Kondensat, serta air dan komponen yang lebih berat lainnya dihilangkan selama proses
pendinginan ini, bersama dengan H2S dan CO2, dengan cara dikontakkan oleh larutan alkali
(penghilangan gas asam).
Gas yang dihasilkan pada aliran keluaran unit kompresi perlu dikeringkan agar kadar
air berkurang (hingga <1 ppm), sehingga aliran utama siap dilanjutkan ke peralatan fraksionasi.
Pada akhirnya, hasil dari cracking dan gas yang sudah dimurnikan didingankan dan
dipisahkan ke dalam aliran produknya (etilena, propilena, minyak mentah C4 dan pirolisis
bensin dan minyak gas), melalui serangkaian kolom destilasi.

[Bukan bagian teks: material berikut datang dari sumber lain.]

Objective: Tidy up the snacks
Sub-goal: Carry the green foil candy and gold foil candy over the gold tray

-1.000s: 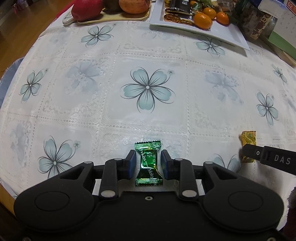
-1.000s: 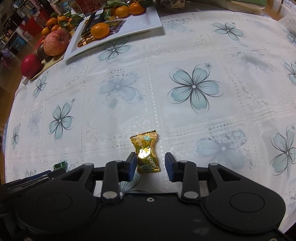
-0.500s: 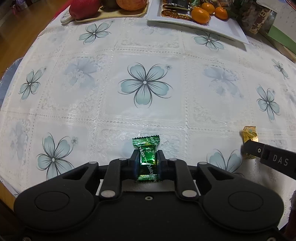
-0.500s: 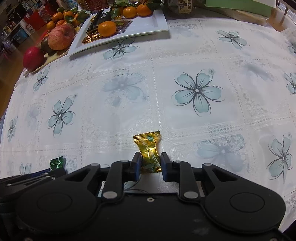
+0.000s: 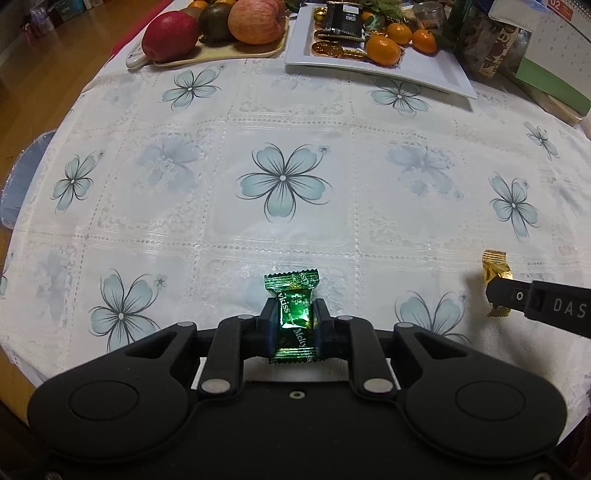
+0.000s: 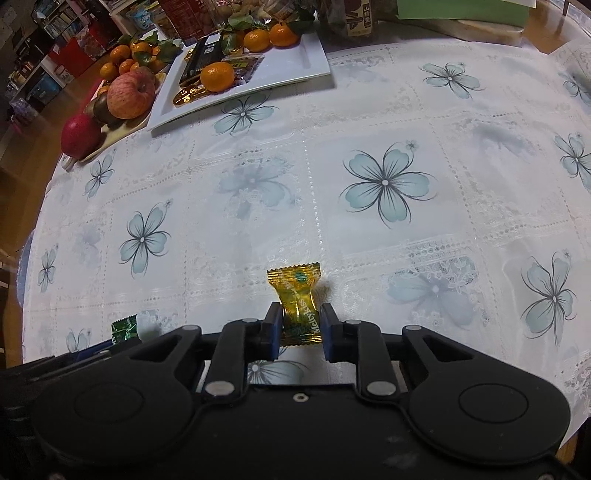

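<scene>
My left gripper [image 5: 294, 314] is shut on a green wrapped candy [image 5: 293, 314], held just above the flowered tablecloth. My right gripper [image 6: 299, 319] is shut on a gold wrapped candy [image 6: 298, 301], also low over the cloth. In the left wrist view the gold candy [image 5: 496, 269] shows at the right edge with the right gripper's finger [image 5: 517, 297] across it. In the right wrist view the green candy [image 6: 125, 328] peeks out at the lower left. A white rectangular plate [image 5: 424, 70] at the far side holds tangerines, gold coins and a dark bar; it also shows in the right wrist view [image 6: 295, 70].
A board with apples [image 5: 255, 18] and a red fruit [image 5: 170, 35] stands left of the plate. Jars, a snack bag [image 5: 491, 44] and a green box [image 5: 546, 81] crowd the far right. The round table's edge [image 5: 44, 155] curves down the left side.
Both grippers have closed on their candies: jaws were open around them a second ago and now pinch them. Both have lifted slightly and the far plate looks nearer.
</scene>
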`<state>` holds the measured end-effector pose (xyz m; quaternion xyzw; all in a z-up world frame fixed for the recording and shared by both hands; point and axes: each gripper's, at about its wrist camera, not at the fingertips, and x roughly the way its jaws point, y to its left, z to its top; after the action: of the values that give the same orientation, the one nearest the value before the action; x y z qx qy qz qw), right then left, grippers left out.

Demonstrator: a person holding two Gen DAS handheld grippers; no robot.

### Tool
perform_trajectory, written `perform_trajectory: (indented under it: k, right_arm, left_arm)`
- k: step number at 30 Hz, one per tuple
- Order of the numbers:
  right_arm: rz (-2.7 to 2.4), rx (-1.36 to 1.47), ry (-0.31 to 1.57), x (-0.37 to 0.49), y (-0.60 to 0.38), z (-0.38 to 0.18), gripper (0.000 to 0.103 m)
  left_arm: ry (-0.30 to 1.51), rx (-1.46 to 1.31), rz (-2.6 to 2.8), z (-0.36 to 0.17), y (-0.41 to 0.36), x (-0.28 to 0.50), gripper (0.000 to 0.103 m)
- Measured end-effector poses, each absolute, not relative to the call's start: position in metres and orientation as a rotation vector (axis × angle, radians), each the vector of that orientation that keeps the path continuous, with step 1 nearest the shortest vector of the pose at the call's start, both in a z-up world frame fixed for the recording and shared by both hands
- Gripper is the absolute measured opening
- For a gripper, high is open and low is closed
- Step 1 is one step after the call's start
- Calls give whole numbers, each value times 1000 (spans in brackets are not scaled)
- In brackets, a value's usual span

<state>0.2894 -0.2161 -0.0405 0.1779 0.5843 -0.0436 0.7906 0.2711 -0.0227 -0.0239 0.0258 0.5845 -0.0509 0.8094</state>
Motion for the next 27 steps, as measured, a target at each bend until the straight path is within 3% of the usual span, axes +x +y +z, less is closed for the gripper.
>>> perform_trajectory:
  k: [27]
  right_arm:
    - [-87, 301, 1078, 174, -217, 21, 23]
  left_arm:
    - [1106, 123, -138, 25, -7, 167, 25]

Untuk meningkatkan hasil olefin ringan, dilakukan reaksi hidrogenasi, di mana
asetilena, metilasetilena dan propadiena dikonversi menjadi etilena dan propilena dalam
lapisan hidrogenasi katalitik.

DAFTAR PUSTAKA

Marcos, João MM. 2016. Modelling of Naphtha Cracking for Olefins Production. Instituto
Superior Técnico, Lisboa, Portugal.
[1] H. Zimmermann and R. Walzl, "Ethylene", in Ullmann's Encyclopedia of Industrial
Chemistry, Wiley-VCH Verlag GmbH & Co. KGaA, 2012.
[2] ICIS Chemical Business, vol. 287, nos. 4,9,10,11,15, 2016.
[3] “Petrochemical industry ethylene plant”,
http://www.usa.siemens.com/processanalytics, [Online; Diakses: 10 September 2019].
P. Eisele and R. Killpack, “Propene,” in Ullmann’s Encyclopedia of Industrial Chemistry,
Wiley-VCHVerlag GmbH & Co. KGaA, 2000.